▶ **Stored data**:
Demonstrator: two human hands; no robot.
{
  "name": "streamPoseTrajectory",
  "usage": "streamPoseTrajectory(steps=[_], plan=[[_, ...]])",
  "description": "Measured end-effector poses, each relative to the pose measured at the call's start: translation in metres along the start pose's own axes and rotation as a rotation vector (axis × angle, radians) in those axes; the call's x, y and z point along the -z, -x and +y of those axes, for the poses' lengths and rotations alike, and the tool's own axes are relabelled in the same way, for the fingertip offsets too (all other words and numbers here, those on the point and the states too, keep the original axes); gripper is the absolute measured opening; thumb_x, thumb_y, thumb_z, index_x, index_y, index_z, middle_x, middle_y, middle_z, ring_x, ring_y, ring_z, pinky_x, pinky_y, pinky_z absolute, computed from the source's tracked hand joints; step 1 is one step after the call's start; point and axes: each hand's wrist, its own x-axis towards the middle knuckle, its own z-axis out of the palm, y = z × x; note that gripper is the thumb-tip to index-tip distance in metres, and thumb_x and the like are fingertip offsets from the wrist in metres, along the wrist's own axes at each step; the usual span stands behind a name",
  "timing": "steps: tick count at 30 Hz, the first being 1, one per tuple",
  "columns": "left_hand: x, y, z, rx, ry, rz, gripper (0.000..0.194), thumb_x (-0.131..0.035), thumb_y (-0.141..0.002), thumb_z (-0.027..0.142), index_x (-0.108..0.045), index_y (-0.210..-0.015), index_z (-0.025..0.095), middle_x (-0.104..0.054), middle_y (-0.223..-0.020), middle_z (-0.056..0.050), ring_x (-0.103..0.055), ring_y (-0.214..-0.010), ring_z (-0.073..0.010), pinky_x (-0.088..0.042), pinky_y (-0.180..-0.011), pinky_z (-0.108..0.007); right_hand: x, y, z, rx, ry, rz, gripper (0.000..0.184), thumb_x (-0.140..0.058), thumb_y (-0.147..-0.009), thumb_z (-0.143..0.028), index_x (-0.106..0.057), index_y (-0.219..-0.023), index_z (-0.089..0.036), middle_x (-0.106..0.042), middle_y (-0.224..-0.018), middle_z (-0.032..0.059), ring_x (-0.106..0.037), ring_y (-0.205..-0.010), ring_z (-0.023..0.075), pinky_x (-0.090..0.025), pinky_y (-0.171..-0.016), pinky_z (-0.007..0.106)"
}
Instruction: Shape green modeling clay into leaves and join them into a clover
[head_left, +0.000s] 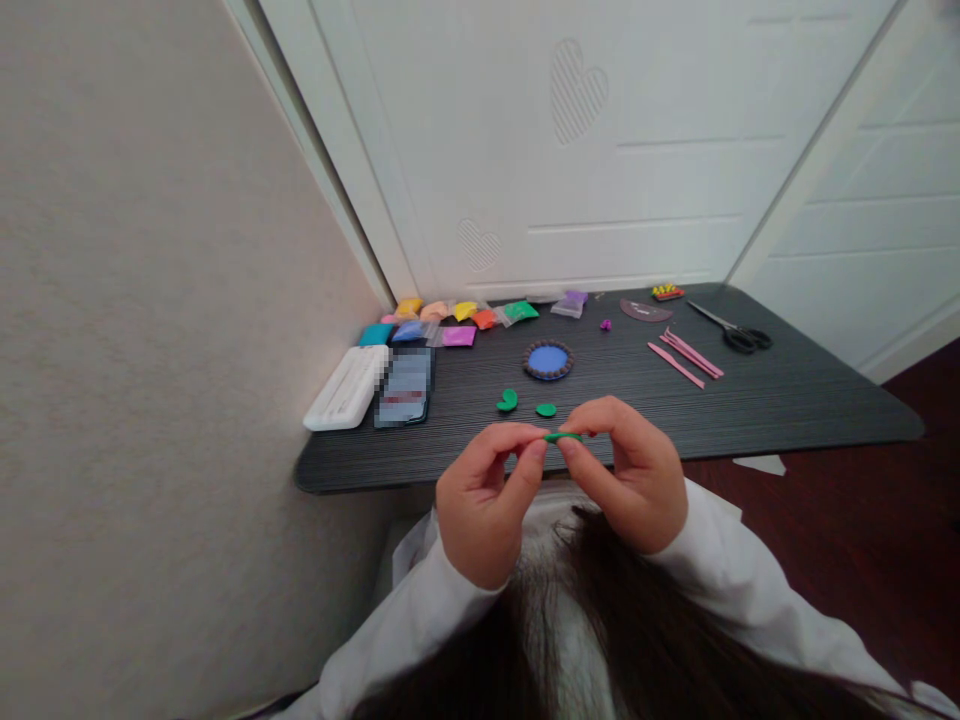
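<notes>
Green clay (563, 437), a thin strip, is pinched between thumb and fingers of both the left hand (487, 500) and the right hand (630, 475), just over the near edge of the dark desk (465, 455). White panelled doors (570, 150) (hearts pressed into them) stand behind its far edge; scissors (731, 328) lie toward its far right corner.
</notes>
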Motion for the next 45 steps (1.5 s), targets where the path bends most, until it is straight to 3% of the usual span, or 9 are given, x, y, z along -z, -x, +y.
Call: streamPoseTrajectory(steps=[11, 19, 29, 40, 42, 45], plan=[[-0.001, 0.0005, -0.0003, 0.056, 0.094, 0.008, 0.019, -0.061, -0.073, 0.011, -0.065, -0.088, 0.021, -0.067, -0.08, 0.0, -0.061, -0.073, -0.0097, -0.049, -0.07, -0.02, 0.0014, -0.0017, 0.0002, -0.003, 0.046, -0.01, 0.011, -0.058, -0.075, -0.012, -0.059, -0.084, -0.018, -0.06, -0.077, 0.0006, -0.054, -0.074, 0.011, -0.043, -0.069, 0.025], [0.0011, -0.003, 0.0019, 0.072, -0.08, 0.008, 0.009, -0.062, -0.073, 0.018, -0.067, -0.08, 0.021, -0.065, -0.073, 0.002, -0.058, -0.066, -0.0091, -0.047, -0.063, -0.019, 0.0039, -0.0042, -0.0021, -0.019, 0.088, -0.078, 0.01, -0.057, -0.076, -0.015, -0.059, -0.086, -0.016, -0.06, -0.078, 0.0013, -0.053, -0.073, 0.0102, -0.042, -0.069, 0.024], [0.0014, -0.0032, 0.0012, 0.117, -0.153, 0.003, 0.007, -0.063, -0.072, 0.022, -0.067, -0.077, 0.02, -0.065, -0.07, 0.001, -0.057, -0.064, -0.0105, -0.045, -0.061, -0.021, 0.0018, -0.0055, -0.0015, -0.037, 0.162, -0.06, 0.002, -0.055, -0.077, -0.014, -0.057, -0.076, -0.015, -0.057, -0.071, 0.0007, -0.051, -0.069, 0.0099, -0.04, -0.066, 0.024], [-0.0001, -0.0023, 0.0007, 0.18, -0.031, 0.031, 0.008, -0.063, -0.071, 0.019, -0.067, -0.078, 0.022, -0.066, -0.071, 0.003, -0.057, -0.063, -0.0082, -0.044, -0.059, -0.019, 0.0003, -0.0046, -0.0005, -0.081, 0.182, -0.091, 0.005, -0.054, -0.077, -0.017, -0.056, -0.072, -0.016, -0.058, -0.07, 0.0018, -0.052, -0.068, 0.0125, -0.042, -0.066, 0.028], [-0.0003, -0.0029, -0.0001, 0.196, -0.009, 0.046, 0.008, -0.064, -0.071, 0.019, -0.067, -0.078, 0.021, -0.067, -0.072, 0.003, -0.058, -0.064, -0.0086, -0.045, -0.061, -0.019, 0.0023, -0.0033, 0.0, -0.086, 0.16, -0.106, 0.005, -0.053, -0.078, -0.019, -0.056, -0.075, -0.017, -0.058, -0.072, 0.0015, -0.053, -0.07, 0.0126, -0.042, -0.067, 0.028], [-0.0013, -0.0045, -0.0031, 0.243, 0.086, 0.093, 0.009, -0.065, -0.07, 0.02, -0.066, -0.079, 0.019, -0.066, -0.071, 0.001, -0.059, -0.063, -0.0092, -0.046, -0.059, -0.019, 0.0062, -0.0008, 0.0031, -0.075, 0.094, -0.103, 0.015, -0.049, -0.081, -0.018, -0.055, -0.094, -0.019, -0.061, -0.084, 0.0027, -0.056, -0.078, 0.0133, -0.045, -0.072, 0.028]])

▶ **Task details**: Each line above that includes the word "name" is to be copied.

▶ **Task output**:
  "name": "streamPoseTrajectory",
  "description": "Measured end-effector poses, each relative to the pose measured at the call's start: translation in metres along the start pose's own axes and rotation as a rotation vector (axis × angle, radians) in those axes; the call's x, y and z point along the -z, -x and +y of those axes, for the poses' lengths and rotations alike, and the tool's own axes are relabelled in the same way, for the fingertip offsets too (all other words and numbers here, those on the point and the states too, keep the original axes); gripper is the absolute measured opening; thumb_x, thumb_y, thumb_z, index_x, index_y, index_z, middle_x, middle_y, middle_z, ring_x, ring_y, ring_z, pinky_x, pinky_y, pinky_z absolute, computed from the source's tracked hand joints; step 1 is one step after the call's start; point and axes: each hand's wrist, its own x-axis towards the middle knuckle, its own z-axis out of the palm, y = z × x; note that gripper is the thumb-tip to index-tip distance in metres, and thumb_x and the like are fingertip offsets from the wrist in metres, along the wrist's own axes at each step; the usual span stands behind a name",

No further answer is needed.